The problem
I'd ask you to write out the lines below exactly, with no images.

Raw data
────────

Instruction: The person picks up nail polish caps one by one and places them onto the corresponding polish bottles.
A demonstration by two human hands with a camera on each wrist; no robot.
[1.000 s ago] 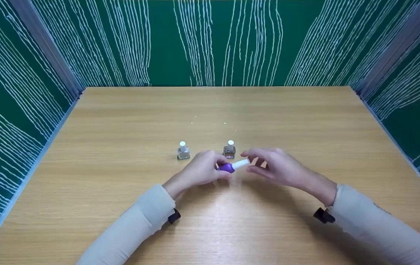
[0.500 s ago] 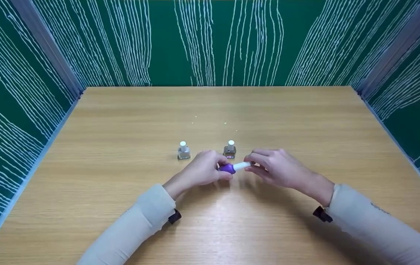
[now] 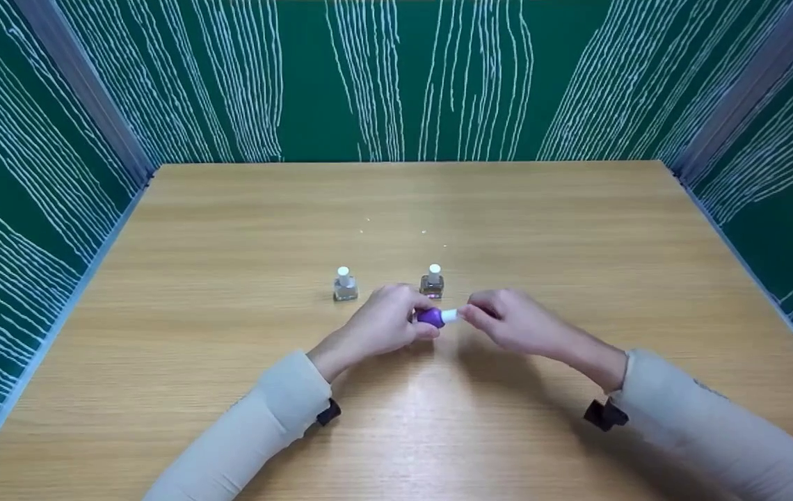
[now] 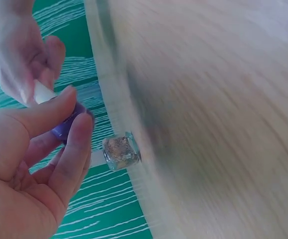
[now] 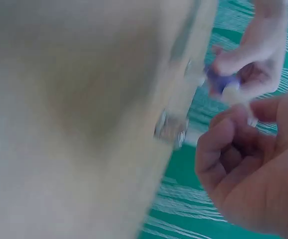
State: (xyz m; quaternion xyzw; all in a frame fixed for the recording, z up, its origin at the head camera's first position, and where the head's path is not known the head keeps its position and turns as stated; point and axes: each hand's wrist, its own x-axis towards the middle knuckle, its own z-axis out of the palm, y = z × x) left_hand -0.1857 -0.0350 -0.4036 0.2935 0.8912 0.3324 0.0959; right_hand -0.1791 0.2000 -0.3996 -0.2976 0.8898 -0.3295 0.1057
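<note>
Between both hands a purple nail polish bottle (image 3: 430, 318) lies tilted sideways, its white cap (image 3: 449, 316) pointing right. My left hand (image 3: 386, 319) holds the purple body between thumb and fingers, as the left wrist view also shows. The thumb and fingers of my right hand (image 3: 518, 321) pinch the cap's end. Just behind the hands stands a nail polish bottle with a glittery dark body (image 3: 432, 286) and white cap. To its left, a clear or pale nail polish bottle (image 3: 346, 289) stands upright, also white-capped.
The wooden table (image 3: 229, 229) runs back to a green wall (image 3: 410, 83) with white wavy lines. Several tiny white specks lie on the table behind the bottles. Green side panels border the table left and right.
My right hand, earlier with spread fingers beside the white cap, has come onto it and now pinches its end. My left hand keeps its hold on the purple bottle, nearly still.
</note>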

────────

Response area
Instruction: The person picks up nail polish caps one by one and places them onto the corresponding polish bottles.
A demonstration by two human hands with a camera on each wrist; no robot.
[1.000 s ago] 
[0.500 s ago] 
[now] 
[now] 
[now] 
State: (xyz m; quaternion xyzw; all in a frame fixed for the recording, z up, its origin at the head camera's first position, and where the head's path is not known the head keeps its position and turns as stated; point and axes: each hand's wrist, its own x-axis towards the middle knuckle, its own z-axis out of the palm, y = z × x) left_hand -0.1857 -0.0350 -0.4036 0.2935 0.8912 0.3324 0.0959; right_hand -0.1791 0.2000 -0.3996 -0.2976 0.8898 -0.3295 0.1057
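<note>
Between both hands a purple nail polish bottle (image 3: 430, 318) lies tilted sideways, its white cap (image 3: 449, 316) pointing right. My left hand (image 3: 386, 319) holds the purple body between thumb and fingers, as the left wrist view also shows. The thumb and fingers of my right hand (image 3: 518, 321) pinch the cap's end. Just behind the hands stands a nail polish bottle with a glittery dark body (image 3: 432, 286) and white cap. To its left, a clear or pale nail polish bottle (image 3: 346, 289) stands upright, also white-capped.
The wooden table (image 3: 229, 229) runs back to a green wall (image 3: 410, 83) with white wavy lines. Several tiny white specks lie on the table behind the bottles. Green side panels border the table left and right.
My right hand, earlier with spread fingers beside the white cap, has come onto it and now pinches its end. My left hand keeps its hold on the purple bottle, nearly still.
</note>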

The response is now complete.